Since its inception in 2009, CLOUD experiments have systematically investigated NPF from marine, anthropogenic and biogenic precursor gases over a wide range of atmospheric conditions to provide a molecular level understanding of nucleation and early particle growth.
Figure 2 summarizes the currently known mechanisms for NPF in the atmosphere (Kirkby et al., 2023). CLOUD experiments have identified several key vapors that contribute to NPF, shown in red boxes, namely, iodic acid (HIO3), methanesulfonic acid (MSA, likely), sulfuric acids (H2SO4), nitric acid (HNO3, under some conditions), and ultra-low-volatility organic compounds (ULVOCs). Stablizers, which can reduce the evaporation of embryonic molecular clusters in the nucleation process, include amines, ammonia (NH3) and iodous acid (HIO2), shown in blue. Gaseous precursors, including sulfur dioxide (SO2), dimethyl sulfide (DMS), iodine (I2) or organic compounds, can be oxidized by atmospheric oxidants like hydroxyl radicals (OH•) and ozone (O3) to form ultra-low-volatility vapors, which may in turn nucleate to form new particles, known as nucleation, and/or condense onto the existing particles, contributing to particle growth. NPF and growth occurs essentially throughout the troposphere and, at elevated vapor concentrations, is also responsible for smog episodes in highly polluted urban environments.

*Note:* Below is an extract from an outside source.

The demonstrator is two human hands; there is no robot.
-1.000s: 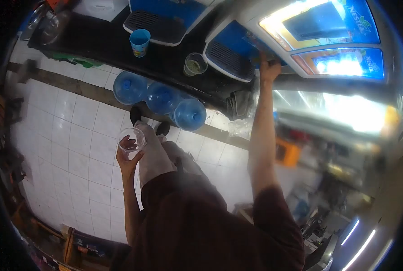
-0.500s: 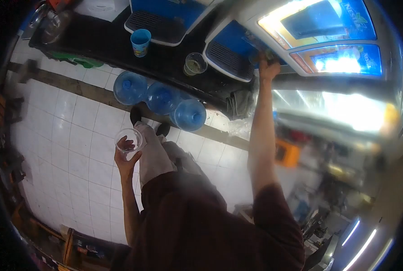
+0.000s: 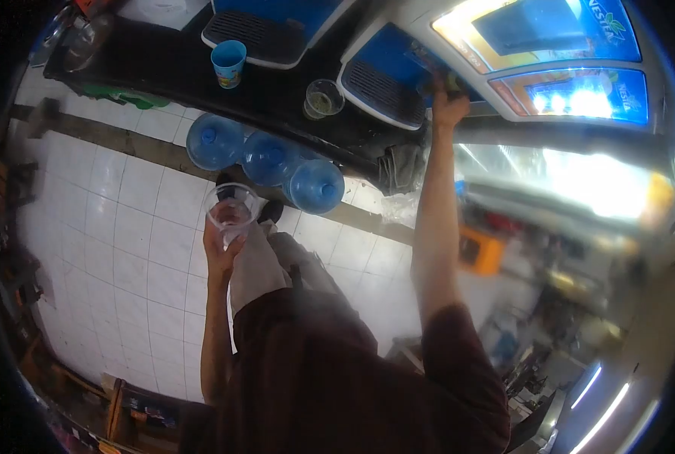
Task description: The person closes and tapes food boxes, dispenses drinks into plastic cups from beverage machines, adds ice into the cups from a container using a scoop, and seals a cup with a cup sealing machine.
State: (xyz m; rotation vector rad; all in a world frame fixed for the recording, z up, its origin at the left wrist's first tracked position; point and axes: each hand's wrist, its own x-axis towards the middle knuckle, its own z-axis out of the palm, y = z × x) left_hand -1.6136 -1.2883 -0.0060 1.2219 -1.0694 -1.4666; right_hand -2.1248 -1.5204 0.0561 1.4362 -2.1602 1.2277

Integrating laboratory experiments, field observations, and modeling
We participate in annual campaigns at CLOUD/CERN with DOAS and CIMS to measure condensable vapors and develop instrumentation that we also deploy in the field (e.g., TI3GER project). The CLOUD campaigns bring together researchers from 3 US and 15 European research groups that form the CLOUD collaboration. Throughout the year, activities to coordinate the data analysis include discussions and data workshops, a summer school, and the annual Science Team meeting and campaign at CERN. The experimental conditions probed in each campaign are guided by field measurements and inform the parameterization of NPF in global models.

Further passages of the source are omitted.